Recuerdo que en mi infancia solíamos jugar con ritos Católicos y tomabamos las copas de la vitrina para convertirlas en Cáliz, una caja de zapatos nos era suficiente para parecerse a el Santísimo, un fuenton era nuestra pila baustimal y alguna carpeta era usada como mantel de altar.
No nos faltaba la Biblia del Niño, -tenía una tapa anaranjada-, y eso nos servía para practicar comuniones (con hojas de ligustro), casamientos, y sobre todo bautismos diciendo la graciosa frase de "yo te bautizo con pan y chorizo", desde los muñecos hasta el gato y el perro pasaban por el agua que caía de un bombero loco...

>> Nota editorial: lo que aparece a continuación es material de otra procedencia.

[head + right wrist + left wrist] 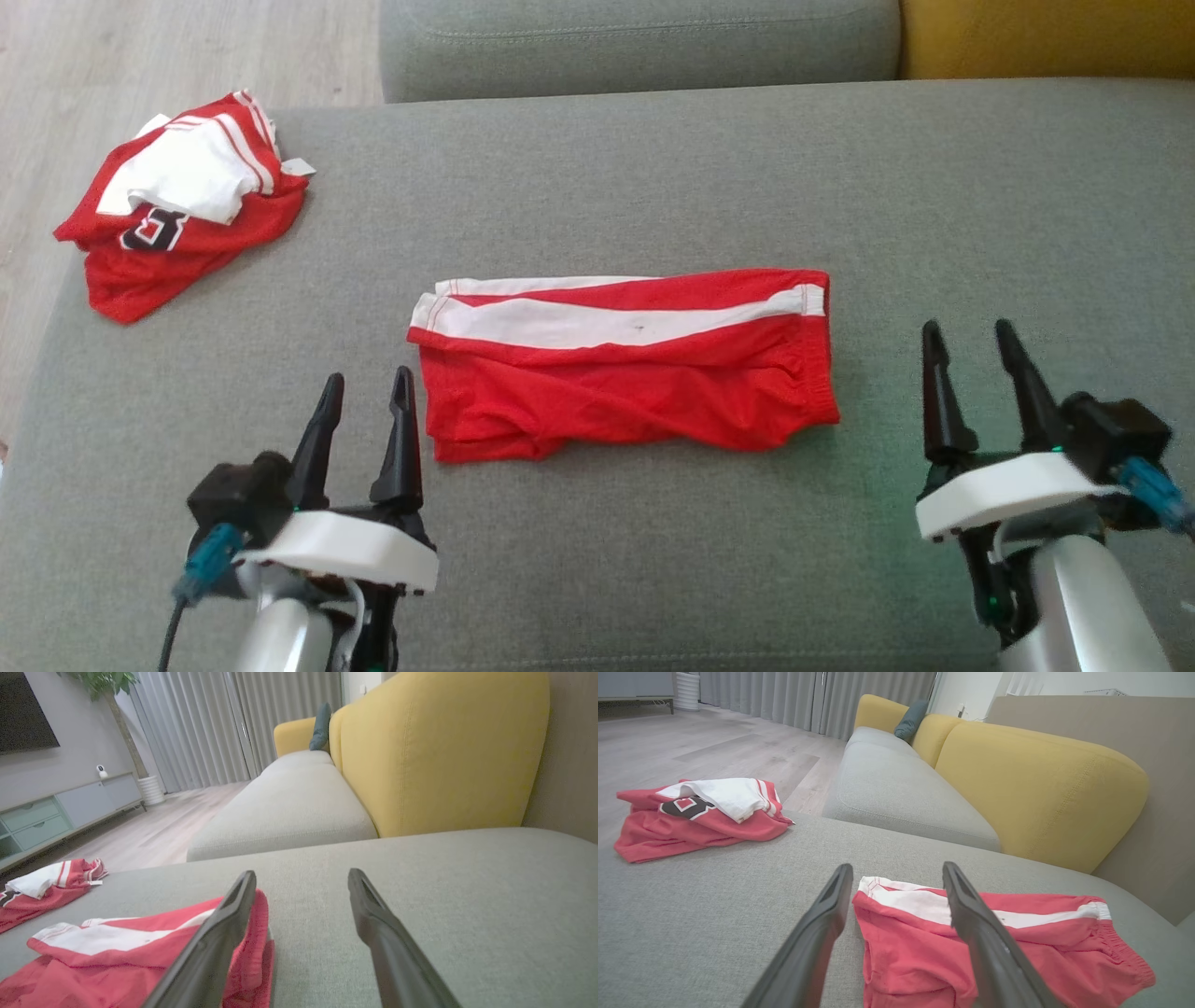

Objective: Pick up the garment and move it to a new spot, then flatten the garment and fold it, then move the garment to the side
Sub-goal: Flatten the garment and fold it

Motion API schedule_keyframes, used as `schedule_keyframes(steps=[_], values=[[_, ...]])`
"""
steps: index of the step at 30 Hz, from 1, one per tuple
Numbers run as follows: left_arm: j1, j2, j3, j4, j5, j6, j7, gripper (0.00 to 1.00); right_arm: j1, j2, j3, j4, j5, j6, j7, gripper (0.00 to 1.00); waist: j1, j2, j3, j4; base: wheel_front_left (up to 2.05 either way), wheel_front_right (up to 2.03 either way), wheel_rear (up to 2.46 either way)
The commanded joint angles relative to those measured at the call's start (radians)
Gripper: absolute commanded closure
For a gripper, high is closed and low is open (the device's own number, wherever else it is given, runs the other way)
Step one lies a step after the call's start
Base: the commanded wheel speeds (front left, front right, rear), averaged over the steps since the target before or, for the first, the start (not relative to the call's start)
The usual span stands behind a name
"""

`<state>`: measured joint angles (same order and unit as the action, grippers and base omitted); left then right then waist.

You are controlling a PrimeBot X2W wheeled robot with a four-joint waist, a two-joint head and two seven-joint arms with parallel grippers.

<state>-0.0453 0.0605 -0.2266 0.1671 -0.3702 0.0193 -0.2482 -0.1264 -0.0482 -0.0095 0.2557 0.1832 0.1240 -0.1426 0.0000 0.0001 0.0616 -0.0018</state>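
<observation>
Red mesh shorts with a white side stripe (pixel 625 364) lie near the middle of the grey woven sofa seat (pixel 653 168), slightly toward its near edge. They form a compact oblong in stacked layers, stripe uppermost. The lower layers are rumpled along the near side.

Judgement: relocation, flattening and folding appear complete. The move to the side is not yet done.

Left gripper (pixel 368 375) hovers just beside the shorts' left end, fingers parted, holding nothing. Right gripper (pixel 967 327) stands near the right end, apart from the cloth, equally spread and empty.

A crumpled red and white numbered jersey (pixel 177 215) occupies the seat's far left corner. A yellow upholstered backrest (pixel 1046 37) borders the far right edge.
</observation>
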Motion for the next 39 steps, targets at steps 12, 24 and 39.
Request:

Veinte años después, y en un recorrido conociendo iglesias, me encuentro que muchas de ellas, como la Parroquia Maria Madre Redentora, Nuestra Señora de Caacupé y la de San Roque, llevan a cabo algo que en aquel momento nos parecía imposible y hasta gracioso: bendicen animales.

El tema de las risas pasaban tal vez, por ver como nuestro gato blanco, salía corriendo cada vez que le tirábamos agua.

Hoy entendí que aquellos animales que concurren con sus fieles dueños a las iglesias en busca de la Bendición, no huyen, puesto que van en busca del amor de Dios.

Alguien, que quiero mucho, me dijo que los animales tienen alma, y no pude dejar de pensar en que todos los perros van al cielo. Aquel día comprendí que gatos, perros, conejos, pajaritos y algún que otro reptil, cuando son tocados por el agua y la oración que sus seres protectores le ofrecen, llevan en su alma la paz interior que todos buscamos.